The last step is made by combining the files spat by upernes with assembly files containing the emulation routines and rom banks specifications. The rom is assembled with wla-65816. This is the snes rom final product.

Today I added a shell script + makefile to convert the roms with a single shell call. They are in /source/workdir/

It will reduce development time, no need to copy everything from folder to folder and make calls everywhere.

Upernes – a nes to supernes game recompiler: passing the tests.

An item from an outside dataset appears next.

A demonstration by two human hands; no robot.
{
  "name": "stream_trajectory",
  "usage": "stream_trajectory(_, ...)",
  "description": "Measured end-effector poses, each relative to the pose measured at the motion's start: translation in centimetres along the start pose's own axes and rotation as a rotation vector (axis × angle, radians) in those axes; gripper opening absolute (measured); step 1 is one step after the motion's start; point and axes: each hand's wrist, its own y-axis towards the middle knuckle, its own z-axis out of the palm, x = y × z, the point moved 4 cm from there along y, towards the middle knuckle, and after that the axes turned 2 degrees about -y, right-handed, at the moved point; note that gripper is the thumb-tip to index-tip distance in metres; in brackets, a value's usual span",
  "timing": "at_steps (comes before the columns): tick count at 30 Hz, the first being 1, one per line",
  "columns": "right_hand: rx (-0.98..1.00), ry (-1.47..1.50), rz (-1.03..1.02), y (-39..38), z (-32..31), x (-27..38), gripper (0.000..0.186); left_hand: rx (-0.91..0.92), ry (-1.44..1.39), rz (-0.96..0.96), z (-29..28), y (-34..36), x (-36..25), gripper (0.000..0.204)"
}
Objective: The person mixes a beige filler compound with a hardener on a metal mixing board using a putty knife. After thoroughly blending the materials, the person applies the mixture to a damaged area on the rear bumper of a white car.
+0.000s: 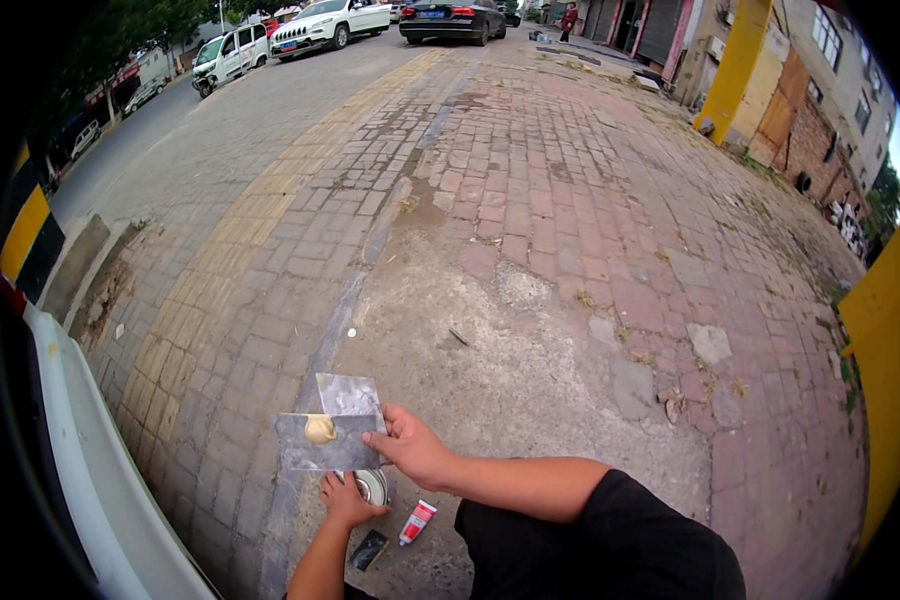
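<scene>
My right hand (415, 445) pinches a flat grey plate (355, 450) at its right edge, thumb on top. A lump of cream-coloured paste (320, 429) sits on the plate's upper middle. A second grey sheet (346, 390) shows behind it and juts out above; whether my fingers also hold that one cannot be made out. Below the plate, my left hand (343, 503) is curled round the side of a round metal tin (373, 487), partly covered by the plate. Close by on the ground lie a red-and-white tube (417, 522) and a dark rectangular block (369, 550).
A white curved vehicle panel (100, 450) runs along my left. Yellow posts (885, 340) stand at the right. Broken concrete (530, 390) and brick paving (570, 200) stretch ahead, with a small dark stick (458, 337). Parked cars (450, 20) and a person (568, 22) are far off.
</scene>
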Motion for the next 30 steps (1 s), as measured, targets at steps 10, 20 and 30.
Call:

In 2010 I learnt that the 65C816 cpu could run native 6502 code. And hence it could be possible to run nes games like “super mario” on the snes.

Plus I wanted to test what would be required to recompile a program from one architecture to another. I was thinking about how assembly code could be re-optimised by dynamic profiling on each target CPU.

In 2010 and 2011 I built a system able to disassemble a nes rom and build a snes rom. It is called upernes and can be found on github. But it only passed simple test roms.

Disassembling to recompile a program is a slightly more detailed process than everyday disassembling. But the game code remains nearly the same, like “only” replacing the calls to the Audio Processing Unit and Picture Processing Unit.

In 2011, by adding complexity to the assembly routines it got messy and I lost grip on it. This week I will work on it from the first simplest test rom with the goal to run SMB on the super nes.

The difficulty is to keep the first tests pass while adding stuff to the PPU emulation. Test driven development seems difficult on this. I will split the source code into independent functions when possible and make testing more automatic. The progress will be documented on this blog.